Abstract
Manual sales prospecting in emerging Connected-Commerce (C-Commerce) markets creates a fundamental misalignment between individual representative judgment and organization-level optimization. Representatives at Zbooni, a UAE-based C-Commerce platform, allocated approximately 30% of working hours to manual prospecting while achieving only 1% conversion rates. This paper presents LeadFlow, a full-stack AI-driven prospecting system developed using formal systems engineering methodology. The central challenge was deploying machine-learning-based qualification without historical performance data—a zero-baseline environment. We contribute (1) a five-phase zero-baseline validation framework that bootstraps qualification capability from stakeholder-derived heuristics and progressively transfers trust to empirical evidence, and (2) a requirements traceability methodology that resolves principal-agent misalignment through objective-tree decomposition. This paper's primary contribution is methodological: the zero-baseline framework and requirements traceability approach are designed to be potentially transferable to similar data-scarce deployment contexts independent of domain. Pilot deployment has confirmed discovery pipeline throughput and scoring coverage across 12,720 businesses and 2,496 active leads; projected impact on effort reduction and conversion rate improvement are design targets dependent on outreach deployment, reported here as evaluation hypotheses rather than empirical outcomes. We predict that the framework generalizes beyond C-Commerce to any organization deploying AI-assisted judgment in data-scarce environments.
My STS research investigates how social media algorithms restructure human subjectivity and autonomy. Specifically, I explore how engagement-driven platforms transform Kantian subjects of rational moral reasoning into Freudian subjects governed by desire. Drawing on Kant’s moral philosophy and Freudian psychoanalytic theory, I argue that recommendation systems optimized for engagement replace rational autonomy with algorithmically engineered drives for power, dominance, and belonging.

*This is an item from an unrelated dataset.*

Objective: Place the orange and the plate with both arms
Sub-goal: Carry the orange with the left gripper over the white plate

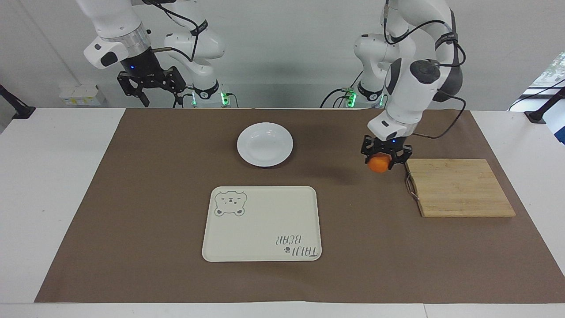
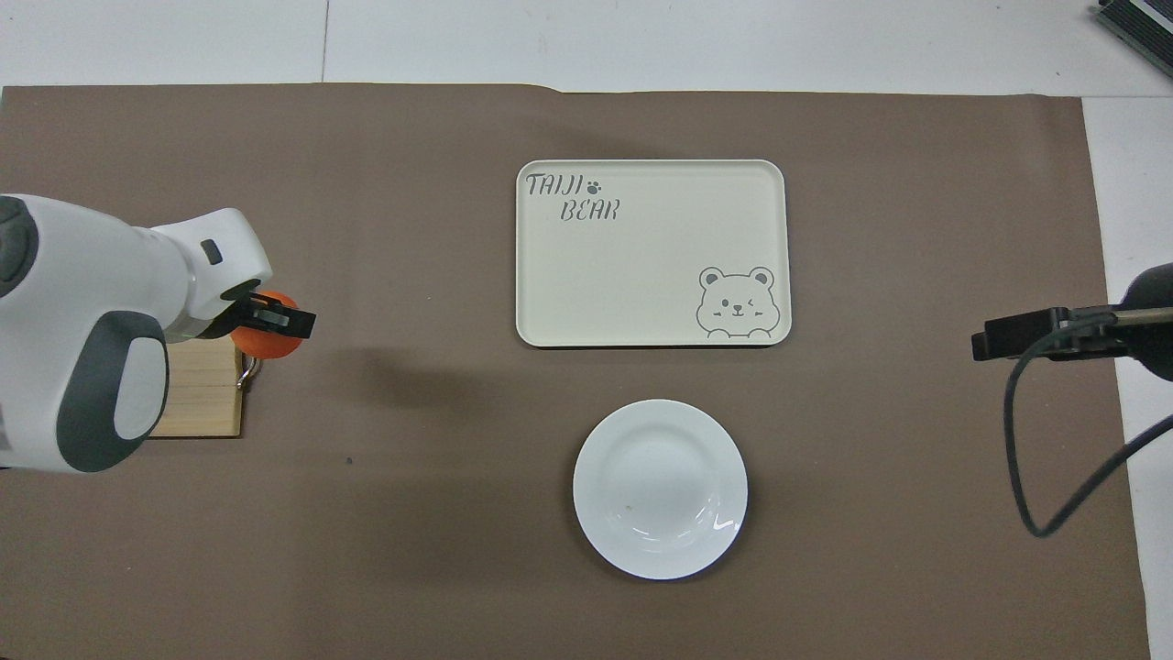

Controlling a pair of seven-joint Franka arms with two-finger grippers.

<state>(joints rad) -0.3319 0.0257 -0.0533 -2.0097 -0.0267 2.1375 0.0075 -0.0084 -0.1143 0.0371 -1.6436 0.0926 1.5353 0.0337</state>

The manosphere, a loosely networked constellation of online communities organized around gendered grievance, serves as the primary case study. While the pervasive psycho-social effects of social media are a population-wide phenomenon, the manosphere offers a particularly legible and intensified expression of these dynamics. These communities are not a cultural anomaly but a revealing window into the underlying mechanisms of platform-mediated transformation.
Through discourse analysis of Reddit manosphere content and close reading of platform design incentives, I trace how algorithmic amplification produces the digital unconscious: a collective psychic structure shaped by continuous interaction with systems that condition users toward affective response over reflective judgement. In these environments, polarization is not incidental, its structural.
I make two central claims. First, the Kantian framework of autonomous moral reasoning is systematically undermined by engagement optimization, which rewards emotional outrage over reflective judgement. Second, that Freudian concepts of the pleasure principle and drives provide a more accurate model of algorithmically-mediated subjectivity than rational choice frameworks. From this lens, the manosphere is not a failure of individual reason, but a predictable product of platform design. More broadly, this research reframes contemporary political polarization as a structurally induced phenomenon rather than a purely individual or ideological failing.
Although building LeadFlow and writing this thesis appear unrelated, they ultimately engage with the same underlying phenomenon from opposite perspectives. My STS research examines how engagement-optimized systems shape human behavior by conditioning users toward affective responses and exploiting psychological drives such as belonging and dominance. LeadFlow operates through structurally similar mechanisms. Each outreach message is designed as a targeted interaction intended to elicit a response, and the system iteratively refines itself based on which signals predict conversion. What is framed in practice as personalization can, from the perspective of this research, also be understood as a form of behavioral shaping.
What unsettles me most is the scale. LeadFlow is a small system with a limited dataset. Social media platforms deploy the same logic at billions of users, with vastly more data and fewer constraints. If my thesis is right, platform design is one of the most consequential, yet least governed, forms of power in our lives today. Recommendation systems are deeply embedded in everyday life, influencing not only what people see, but how they think, feel, and relate to others. Understanding these systems is therefore a necessary first step toward addressing their broader social and political consequences.